When you look through a window you see life from the perspective of that window. If we look to see Earth and all of its chaos… there is plenty of evidence that the earth is groaning as it waits to be made new when Jesus comes.

When we look to see mankind and the chaos of life… there is plenty of evidence that we too groan as we wait to be made new when Jesus comes.

The importance of this text is to teach us that the earth’s groaning and our groaning is not the end of the story… the end of the story is a new heaven and earth and new heavenly bodies.

So I checked to identify antonyms to the word groan and found quite a list: Laugh. Cackle (which seems more like it). Giggle. Snicker. Exult. Snort. Rejoice. Glory. Revel. Jubilate. Jump for joy. Be on cloud nine.

In the 1896 edition of the International Cloud Atlas the book defined the ninth cloud as the cumulonimbus, which rises to over 6 miles. 6 miles is apparently as high as a cloud can go.

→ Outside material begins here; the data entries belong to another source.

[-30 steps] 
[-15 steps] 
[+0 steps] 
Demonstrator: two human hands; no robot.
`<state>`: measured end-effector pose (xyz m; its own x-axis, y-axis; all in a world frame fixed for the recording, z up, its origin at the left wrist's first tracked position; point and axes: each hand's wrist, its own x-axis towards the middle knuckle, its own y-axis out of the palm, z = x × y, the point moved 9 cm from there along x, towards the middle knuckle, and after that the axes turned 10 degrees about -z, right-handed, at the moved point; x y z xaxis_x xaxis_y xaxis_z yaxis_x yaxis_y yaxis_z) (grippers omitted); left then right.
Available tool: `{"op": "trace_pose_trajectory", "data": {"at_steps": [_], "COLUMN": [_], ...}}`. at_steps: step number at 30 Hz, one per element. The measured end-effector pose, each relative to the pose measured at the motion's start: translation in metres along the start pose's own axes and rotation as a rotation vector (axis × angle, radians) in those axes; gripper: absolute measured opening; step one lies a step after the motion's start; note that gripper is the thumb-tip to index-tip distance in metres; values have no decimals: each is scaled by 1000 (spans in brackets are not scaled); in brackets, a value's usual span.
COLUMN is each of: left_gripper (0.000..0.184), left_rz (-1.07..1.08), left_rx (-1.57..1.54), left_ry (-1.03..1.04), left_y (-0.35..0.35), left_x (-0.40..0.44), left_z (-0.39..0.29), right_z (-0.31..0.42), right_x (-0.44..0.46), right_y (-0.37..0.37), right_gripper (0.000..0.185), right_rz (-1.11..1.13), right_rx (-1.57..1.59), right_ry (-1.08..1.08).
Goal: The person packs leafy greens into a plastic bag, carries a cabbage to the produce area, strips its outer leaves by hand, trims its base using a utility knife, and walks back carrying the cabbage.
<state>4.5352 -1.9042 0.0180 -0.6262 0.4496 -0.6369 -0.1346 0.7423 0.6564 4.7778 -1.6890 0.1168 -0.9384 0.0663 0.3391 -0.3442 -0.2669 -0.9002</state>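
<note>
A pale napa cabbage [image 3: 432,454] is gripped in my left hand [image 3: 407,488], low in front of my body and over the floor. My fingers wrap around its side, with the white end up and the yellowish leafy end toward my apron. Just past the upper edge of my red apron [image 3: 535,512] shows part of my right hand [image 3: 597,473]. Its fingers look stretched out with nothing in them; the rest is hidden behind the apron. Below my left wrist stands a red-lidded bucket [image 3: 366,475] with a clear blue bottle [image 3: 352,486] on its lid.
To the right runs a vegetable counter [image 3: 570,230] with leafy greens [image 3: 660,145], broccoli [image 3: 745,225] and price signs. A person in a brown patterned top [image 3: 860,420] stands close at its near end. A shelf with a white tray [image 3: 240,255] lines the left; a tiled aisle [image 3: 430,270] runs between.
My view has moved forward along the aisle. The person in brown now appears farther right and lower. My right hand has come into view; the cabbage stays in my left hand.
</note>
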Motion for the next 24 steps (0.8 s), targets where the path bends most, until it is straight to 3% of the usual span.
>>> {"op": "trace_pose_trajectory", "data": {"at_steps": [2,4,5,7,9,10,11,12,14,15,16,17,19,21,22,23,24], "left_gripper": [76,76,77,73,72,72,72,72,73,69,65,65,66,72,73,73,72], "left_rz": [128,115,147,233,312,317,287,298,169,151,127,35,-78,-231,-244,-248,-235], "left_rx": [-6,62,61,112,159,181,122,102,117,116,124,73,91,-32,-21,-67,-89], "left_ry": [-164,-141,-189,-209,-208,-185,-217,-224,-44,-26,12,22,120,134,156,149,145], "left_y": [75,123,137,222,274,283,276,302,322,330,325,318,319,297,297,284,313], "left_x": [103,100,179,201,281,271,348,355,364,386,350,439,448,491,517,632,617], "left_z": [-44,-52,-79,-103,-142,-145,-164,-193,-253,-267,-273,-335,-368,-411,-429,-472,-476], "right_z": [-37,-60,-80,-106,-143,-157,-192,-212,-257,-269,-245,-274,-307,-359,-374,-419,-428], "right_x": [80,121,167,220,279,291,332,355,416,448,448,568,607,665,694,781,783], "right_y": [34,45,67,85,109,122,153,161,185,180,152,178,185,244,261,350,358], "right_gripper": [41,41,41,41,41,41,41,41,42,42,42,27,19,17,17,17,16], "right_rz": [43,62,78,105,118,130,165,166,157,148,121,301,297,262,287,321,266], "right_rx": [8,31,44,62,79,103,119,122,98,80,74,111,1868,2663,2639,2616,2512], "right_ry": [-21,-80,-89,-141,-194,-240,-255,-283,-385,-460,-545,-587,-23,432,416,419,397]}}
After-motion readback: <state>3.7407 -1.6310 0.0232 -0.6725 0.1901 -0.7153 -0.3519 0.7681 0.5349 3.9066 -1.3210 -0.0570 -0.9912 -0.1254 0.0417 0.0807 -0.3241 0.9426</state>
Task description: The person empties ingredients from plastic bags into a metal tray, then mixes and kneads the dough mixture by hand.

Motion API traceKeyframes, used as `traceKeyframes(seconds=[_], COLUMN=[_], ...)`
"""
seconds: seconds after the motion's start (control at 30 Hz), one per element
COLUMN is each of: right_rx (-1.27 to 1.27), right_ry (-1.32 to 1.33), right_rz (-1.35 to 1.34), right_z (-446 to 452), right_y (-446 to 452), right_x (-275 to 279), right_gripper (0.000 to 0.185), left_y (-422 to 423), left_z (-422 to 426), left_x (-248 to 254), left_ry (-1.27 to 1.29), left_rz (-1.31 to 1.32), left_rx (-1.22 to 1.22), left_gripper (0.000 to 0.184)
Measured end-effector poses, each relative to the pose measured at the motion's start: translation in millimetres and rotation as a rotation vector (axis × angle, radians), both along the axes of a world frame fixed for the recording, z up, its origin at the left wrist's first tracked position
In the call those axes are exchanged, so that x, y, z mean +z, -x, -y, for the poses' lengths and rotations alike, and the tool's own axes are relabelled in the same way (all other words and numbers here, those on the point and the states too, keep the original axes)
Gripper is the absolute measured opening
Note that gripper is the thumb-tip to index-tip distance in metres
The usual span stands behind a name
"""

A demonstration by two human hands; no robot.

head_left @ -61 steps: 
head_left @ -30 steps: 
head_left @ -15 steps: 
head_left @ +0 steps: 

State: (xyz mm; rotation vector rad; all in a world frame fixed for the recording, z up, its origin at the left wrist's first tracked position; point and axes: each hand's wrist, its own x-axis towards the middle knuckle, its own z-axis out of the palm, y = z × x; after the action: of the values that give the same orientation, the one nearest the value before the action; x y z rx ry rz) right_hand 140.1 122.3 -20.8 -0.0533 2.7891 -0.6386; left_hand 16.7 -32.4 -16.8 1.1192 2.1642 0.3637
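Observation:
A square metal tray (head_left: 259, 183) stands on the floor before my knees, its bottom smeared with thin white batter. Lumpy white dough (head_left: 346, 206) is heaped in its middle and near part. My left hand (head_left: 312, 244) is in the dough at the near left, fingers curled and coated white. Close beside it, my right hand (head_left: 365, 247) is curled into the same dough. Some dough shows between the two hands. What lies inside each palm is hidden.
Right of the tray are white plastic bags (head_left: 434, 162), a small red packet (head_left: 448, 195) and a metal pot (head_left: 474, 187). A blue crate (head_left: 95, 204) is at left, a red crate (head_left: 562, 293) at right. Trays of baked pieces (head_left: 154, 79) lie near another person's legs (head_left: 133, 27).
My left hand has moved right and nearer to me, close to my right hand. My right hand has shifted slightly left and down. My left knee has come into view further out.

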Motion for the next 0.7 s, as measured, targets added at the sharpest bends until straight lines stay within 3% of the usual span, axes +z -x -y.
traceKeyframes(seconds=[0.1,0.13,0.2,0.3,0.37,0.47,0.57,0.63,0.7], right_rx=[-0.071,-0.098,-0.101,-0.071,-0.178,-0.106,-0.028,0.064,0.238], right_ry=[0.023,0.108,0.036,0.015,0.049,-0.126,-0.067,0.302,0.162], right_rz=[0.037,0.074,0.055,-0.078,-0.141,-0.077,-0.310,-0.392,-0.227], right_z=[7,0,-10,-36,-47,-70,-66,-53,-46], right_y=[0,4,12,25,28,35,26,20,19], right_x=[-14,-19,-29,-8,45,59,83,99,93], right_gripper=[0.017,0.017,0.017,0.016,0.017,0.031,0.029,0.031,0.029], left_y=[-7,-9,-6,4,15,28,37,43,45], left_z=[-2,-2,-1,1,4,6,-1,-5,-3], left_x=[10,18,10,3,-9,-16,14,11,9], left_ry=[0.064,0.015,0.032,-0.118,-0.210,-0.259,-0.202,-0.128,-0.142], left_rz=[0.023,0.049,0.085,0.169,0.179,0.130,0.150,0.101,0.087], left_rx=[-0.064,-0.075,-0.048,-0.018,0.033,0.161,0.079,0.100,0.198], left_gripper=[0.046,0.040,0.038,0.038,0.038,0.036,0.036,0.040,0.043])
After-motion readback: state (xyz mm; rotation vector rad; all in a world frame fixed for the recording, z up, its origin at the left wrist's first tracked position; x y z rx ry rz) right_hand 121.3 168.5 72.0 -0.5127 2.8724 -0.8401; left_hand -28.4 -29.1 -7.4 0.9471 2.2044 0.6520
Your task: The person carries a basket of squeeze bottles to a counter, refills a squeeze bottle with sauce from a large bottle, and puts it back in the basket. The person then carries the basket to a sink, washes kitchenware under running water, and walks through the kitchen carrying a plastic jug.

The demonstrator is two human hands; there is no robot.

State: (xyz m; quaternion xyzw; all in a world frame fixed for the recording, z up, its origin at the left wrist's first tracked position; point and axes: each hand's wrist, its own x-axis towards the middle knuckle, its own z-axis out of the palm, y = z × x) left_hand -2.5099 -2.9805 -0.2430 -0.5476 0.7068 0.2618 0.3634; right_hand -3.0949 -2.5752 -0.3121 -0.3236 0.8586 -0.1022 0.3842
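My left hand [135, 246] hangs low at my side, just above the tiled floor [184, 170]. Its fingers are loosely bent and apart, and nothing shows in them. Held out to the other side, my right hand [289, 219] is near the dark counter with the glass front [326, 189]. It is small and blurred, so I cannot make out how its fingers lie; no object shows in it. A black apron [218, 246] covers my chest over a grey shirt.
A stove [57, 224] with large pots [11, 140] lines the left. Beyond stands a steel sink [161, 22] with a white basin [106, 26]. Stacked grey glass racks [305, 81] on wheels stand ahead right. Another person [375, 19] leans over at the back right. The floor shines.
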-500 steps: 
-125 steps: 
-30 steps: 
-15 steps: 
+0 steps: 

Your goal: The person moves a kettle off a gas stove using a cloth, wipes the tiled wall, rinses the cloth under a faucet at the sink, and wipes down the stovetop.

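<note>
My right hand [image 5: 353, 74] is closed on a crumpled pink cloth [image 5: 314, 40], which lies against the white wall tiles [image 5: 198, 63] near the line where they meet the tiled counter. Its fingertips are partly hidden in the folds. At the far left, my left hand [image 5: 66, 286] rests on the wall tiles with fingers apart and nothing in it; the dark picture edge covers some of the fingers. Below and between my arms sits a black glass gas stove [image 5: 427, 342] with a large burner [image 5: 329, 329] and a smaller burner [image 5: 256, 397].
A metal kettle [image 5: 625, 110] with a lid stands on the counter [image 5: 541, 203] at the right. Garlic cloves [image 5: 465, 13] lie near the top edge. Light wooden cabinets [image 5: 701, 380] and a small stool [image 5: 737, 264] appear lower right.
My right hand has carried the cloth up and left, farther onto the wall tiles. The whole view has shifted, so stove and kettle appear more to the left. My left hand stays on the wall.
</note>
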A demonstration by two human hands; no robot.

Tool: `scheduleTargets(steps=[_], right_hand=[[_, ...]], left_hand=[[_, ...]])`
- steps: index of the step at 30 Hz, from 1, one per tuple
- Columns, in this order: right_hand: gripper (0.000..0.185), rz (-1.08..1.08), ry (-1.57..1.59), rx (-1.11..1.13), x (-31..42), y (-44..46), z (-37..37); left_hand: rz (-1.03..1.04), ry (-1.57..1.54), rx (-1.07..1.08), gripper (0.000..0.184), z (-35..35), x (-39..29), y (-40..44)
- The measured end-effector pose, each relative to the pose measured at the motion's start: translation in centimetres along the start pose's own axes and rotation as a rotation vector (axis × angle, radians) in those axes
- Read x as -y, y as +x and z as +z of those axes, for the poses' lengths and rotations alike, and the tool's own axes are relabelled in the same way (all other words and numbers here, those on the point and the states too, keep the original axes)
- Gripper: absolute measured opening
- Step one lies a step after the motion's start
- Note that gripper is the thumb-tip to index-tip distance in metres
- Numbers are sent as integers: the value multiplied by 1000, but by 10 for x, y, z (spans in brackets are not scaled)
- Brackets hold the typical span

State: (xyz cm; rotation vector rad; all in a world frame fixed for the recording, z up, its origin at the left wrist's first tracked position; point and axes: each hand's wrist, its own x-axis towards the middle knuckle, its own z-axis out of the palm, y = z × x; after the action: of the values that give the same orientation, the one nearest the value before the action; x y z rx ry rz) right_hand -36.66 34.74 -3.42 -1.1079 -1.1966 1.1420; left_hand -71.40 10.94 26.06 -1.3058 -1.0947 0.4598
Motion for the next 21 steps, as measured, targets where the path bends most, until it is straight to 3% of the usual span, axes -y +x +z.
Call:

So when a person is on cloud nine that person is as high as a person can be… it is to be on top of the world.

We may be living in the depths of chaos here and now but when we look through the window to there and then we see what God has before us.

And if we can get a bit of a grip on what it is we are seeing: The less restrained among us may cackle and snicker and jump for joy while those more refined will quietly exult and rejoice and glory in our hope.

God’s Word reminds us that it will not always be like this… there is hope!